**Work item:** After repeating the line containing "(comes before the", stop; until then, repeat each line of the listing below exactly, starting with the first.

**Source material:**
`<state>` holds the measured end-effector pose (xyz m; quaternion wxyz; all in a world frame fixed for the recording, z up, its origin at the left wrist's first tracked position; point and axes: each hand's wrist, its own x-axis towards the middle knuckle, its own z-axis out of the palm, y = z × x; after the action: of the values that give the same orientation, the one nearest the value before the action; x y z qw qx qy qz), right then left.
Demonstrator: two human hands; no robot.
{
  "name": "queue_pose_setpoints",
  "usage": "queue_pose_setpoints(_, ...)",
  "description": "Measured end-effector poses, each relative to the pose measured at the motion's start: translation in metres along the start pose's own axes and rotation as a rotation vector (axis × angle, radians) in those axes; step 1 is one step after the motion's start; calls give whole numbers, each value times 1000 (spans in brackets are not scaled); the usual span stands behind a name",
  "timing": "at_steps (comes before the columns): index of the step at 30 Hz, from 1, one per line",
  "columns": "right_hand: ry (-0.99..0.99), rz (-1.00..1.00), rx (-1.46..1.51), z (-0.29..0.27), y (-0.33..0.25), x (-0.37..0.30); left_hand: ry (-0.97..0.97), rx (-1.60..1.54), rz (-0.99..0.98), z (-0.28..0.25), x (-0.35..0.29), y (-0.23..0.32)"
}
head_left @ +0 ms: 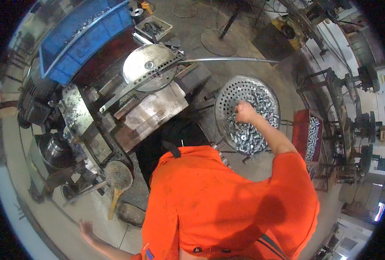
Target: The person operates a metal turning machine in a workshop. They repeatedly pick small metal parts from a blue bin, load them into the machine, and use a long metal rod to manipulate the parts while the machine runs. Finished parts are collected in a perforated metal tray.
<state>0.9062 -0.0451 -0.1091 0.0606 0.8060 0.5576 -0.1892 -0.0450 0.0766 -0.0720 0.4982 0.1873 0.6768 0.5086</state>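
Note:
My right hand (245,112) reaches over a round metal tray (225,93) with many drilled holes. Its fingers are closed and point down at the edge of a heap of small shiny metal fittings (253,136). Whatever lies between the fingertips is hidden. The heap covers the tray's right and near side, while the holes show at its far left. Low on the left, my left hand (86,229) hangs away from the machine with its fingers apart and nothing in it. A round pan (118,174) with a wooden handle is nearest to it.
Left of centre stands a machine with a steel disc (140,65) and a perforated bar (134,86) across it. A blue crate (86,45) sits at the far left, a red bin (303,134) of metal parts at the right. A long rod (227,59) juts rightward past the tray.

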Motion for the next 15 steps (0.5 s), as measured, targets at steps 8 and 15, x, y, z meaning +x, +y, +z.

**Reply:**
`<state>` holds the measured end-effector pose (xyz m; quaternion wxyz; all in a world frame fixed for the recording, z up, its origin at the left wrist's first tracked position; point and axes: each hand's wrist, its own x-axis towards the middle knuckle, its own z-axis out of the palm, y = z × x; after the action: of the values that give the same orientation, the one nearest the value before the action; x y z qw qx qy qz), right then left.
Demonstrator: two human hands; no robot.
{
  "name": "queue_pose_setpoints",
  "usage": "queue_pose_setpoints(_, ...)",
  "description": "Measured end-effector poses, each relative to the pose measured at the motion's start: translation in metres along the start pose's own axes and rotation as a rotation vector (axis × angle, radians) in those axes; step 1 is one step after the motion's start; calls give whole numbers, each value times 1000 (spans in brackets are not scaled); the usual span stands behind a name",
  "timing": "at_steps (comes before the columns): index of the step at 30 Hz, from 1, one per line",

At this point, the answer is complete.